Sitting in a doctoral class a few weeks ago, my professor had everyone stand up in front of the room of 20 seasoned professionals and share the outline of what might eventually be our dissertation. I would speculate the room totals over three decades of experience in public education and is quite intimidating. However, taking our thoughts about our dissertation topics and saying it aloud made such a huge impact.
Verbalizing in my own classroom:
Similar to other teachers, I took the idea and used it in my own classroom.
In the middle of my day I have a group of characters that avoid writing by whatever means possible. They are quite the witty and clever group, but have a fear of writing because they are not great at it (yet).
The class was fine tuning its ability to write counterclaims and rebuttals for an upcoming argumentative writing task. To enhance instruction and work across curriculum, I love using texts that relate to whatever is going in social studies class down the hall. Knowing they have gone over the Bill of Rights and were recently taught the first 10 amendments in depth, I chose a short text which investigates a young lady who got in trouble for allegedly smoking in the school restroom.
Our close read followed by literature circle-style small group discussions made the group experts on the topic. However, many of them were stopped dead in their tracks when asked to answer the prompt which asked whether the school was allowed to conduct the search and seizure (4th amendment). Students were offered an organizer with a skeleton to help (if they needed or wanted it), but nothing was working.
I’ll admit, I was frustrated by the lack of effort being put in. However, then I thought back to my doctorate class and verbalizing the dissertation topic. I asked one student who was well on his way to give me his first line, “The school district had every right to search the female student because there was probable cause due to the 4th amendment.”

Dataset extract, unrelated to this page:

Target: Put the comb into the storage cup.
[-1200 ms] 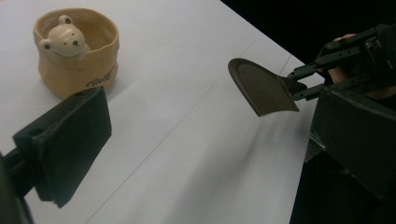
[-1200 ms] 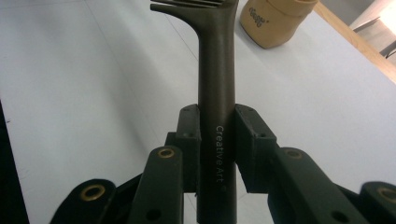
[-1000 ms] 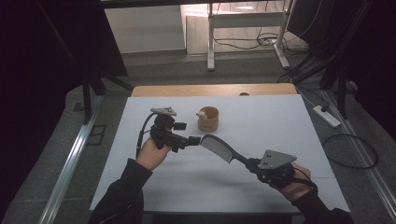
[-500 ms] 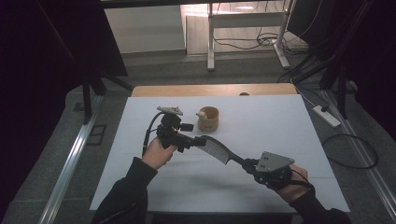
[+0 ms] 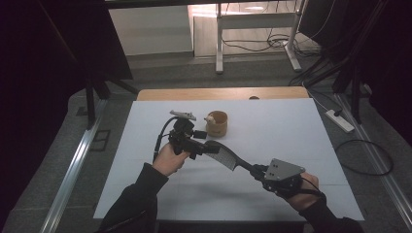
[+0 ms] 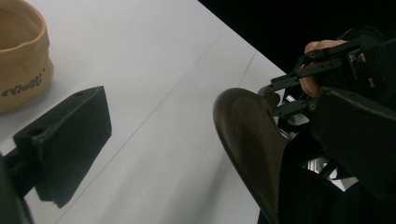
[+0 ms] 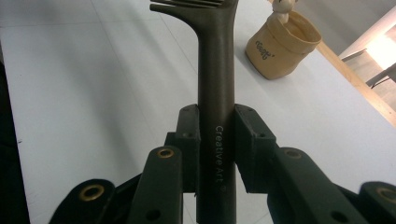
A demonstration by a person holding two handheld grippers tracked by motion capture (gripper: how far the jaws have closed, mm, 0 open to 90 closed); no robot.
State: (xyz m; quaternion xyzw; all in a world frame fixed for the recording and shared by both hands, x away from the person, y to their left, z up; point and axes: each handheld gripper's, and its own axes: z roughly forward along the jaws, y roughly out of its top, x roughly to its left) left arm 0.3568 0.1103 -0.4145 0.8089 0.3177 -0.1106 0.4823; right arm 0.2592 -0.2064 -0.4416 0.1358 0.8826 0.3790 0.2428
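Covering a wooden table (image 5: pixel 160 93), white sheet (image 5: pixel 282 126) — right gripper (image 5: pixel 257 171) clamps brush (image 5: pixel 224 154) — left gripper (image 5: pixel 208 147) gapes.

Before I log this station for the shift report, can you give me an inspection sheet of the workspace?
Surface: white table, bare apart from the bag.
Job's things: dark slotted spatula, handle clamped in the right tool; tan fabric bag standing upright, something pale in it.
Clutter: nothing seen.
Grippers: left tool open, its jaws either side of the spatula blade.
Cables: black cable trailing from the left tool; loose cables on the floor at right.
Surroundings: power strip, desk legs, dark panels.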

“Billy, you now have your claim. Now, what is your next line,” I asked.
Shocked he was called on, Billy stuttered a moment, “According to the rules of the amendment, there was probable cause in this case.”
“Great start,” I shared. “But what exactly is the probable cause?”

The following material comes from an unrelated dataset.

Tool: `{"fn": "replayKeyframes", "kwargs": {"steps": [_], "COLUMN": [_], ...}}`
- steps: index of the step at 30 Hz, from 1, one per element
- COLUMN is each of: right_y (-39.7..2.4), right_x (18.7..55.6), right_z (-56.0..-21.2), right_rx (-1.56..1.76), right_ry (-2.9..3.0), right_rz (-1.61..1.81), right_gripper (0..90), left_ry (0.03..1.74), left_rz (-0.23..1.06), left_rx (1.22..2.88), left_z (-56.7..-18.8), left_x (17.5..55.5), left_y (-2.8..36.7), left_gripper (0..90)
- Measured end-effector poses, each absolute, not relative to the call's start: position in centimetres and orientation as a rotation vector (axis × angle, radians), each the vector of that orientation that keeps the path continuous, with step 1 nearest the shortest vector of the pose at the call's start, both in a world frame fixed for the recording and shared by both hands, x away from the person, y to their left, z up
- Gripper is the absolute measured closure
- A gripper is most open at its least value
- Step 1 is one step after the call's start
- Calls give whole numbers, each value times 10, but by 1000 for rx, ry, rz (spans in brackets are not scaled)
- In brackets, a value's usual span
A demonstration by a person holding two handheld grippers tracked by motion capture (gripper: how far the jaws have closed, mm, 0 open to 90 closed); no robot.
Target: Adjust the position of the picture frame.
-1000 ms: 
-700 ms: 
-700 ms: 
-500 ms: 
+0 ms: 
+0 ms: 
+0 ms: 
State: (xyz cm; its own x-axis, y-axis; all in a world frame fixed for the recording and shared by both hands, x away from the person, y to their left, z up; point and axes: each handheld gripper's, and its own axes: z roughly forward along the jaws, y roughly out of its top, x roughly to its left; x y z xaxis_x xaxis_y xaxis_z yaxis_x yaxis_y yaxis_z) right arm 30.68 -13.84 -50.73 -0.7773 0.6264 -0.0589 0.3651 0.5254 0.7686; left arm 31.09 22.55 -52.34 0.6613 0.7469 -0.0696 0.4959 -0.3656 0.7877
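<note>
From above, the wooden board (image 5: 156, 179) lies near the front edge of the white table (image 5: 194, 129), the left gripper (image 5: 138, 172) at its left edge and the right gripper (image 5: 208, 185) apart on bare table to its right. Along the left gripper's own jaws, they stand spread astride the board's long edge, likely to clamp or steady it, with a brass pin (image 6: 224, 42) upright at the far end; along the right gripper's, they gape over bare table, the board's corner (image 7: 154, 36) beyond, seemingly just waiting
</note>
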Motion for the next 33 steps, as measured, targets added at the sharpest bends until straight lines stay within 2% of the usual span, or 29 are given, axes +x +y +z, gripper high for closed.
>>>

From across the room, “Mr. Cook, the girl smelled like smoke and another student reported it to the teacher,” Travis stated.
“Okay, now we have some evidence and a warrant (explanation of the evidence), but is that enough for the audience to understand my argument?” No echoes across the room. “Well, Angel what’s my next line.”
“Since it happened in school, the school is the person in charge of the student,” she said.
“The guardian,” one student interrupted.
“Thanks, Drew,” I stated. “Now we need to update Angel’s sentence.”
“While at school, the principal and teacher is considered the guardian of each student and has a duty to keep each students safe,” Angel restated.
“And…so what…don’t forget to use the sentence stems if you need them,” I chimed in.
“As a result, the school is legally allowed to check her purse and came across a lighter, cigarettes, and a small baggy which looks like marijuana.”
“Fantastic! Is there more information to add?” as I point to another student.
“Another reason is there have been court cases that have supported similar situations in other schools,” Cristina said.
“Do you remember the cases? Knowing them would give you a source for your evidence,” I shared.
“It was the New Jersey case I think, but I can look it up in my [social studies] my notes,” as she shuffles through her desk. “It’s New Jersey v. T.L.O. We learned in Social Studies that case was the first big one that allowed principals to search students if they have probable cause to keep others safe.”
“Wow, you must have all paid a lot of attention in social studies. Now lets put that knowledge down on paper,” I said as students were busy writing an argumentative response to the article.
Simple goes a long way
It’s not hard to share ideas verbally for many of my students, but writing is a struggle. By sharing the exact words we were going to use on paper, many of my students gained confidence to write their response. Later that night reading looking over their writing, I am sure there are many pieces that need to be reviewed regarding word choice, but students ideas on paper were off the charts!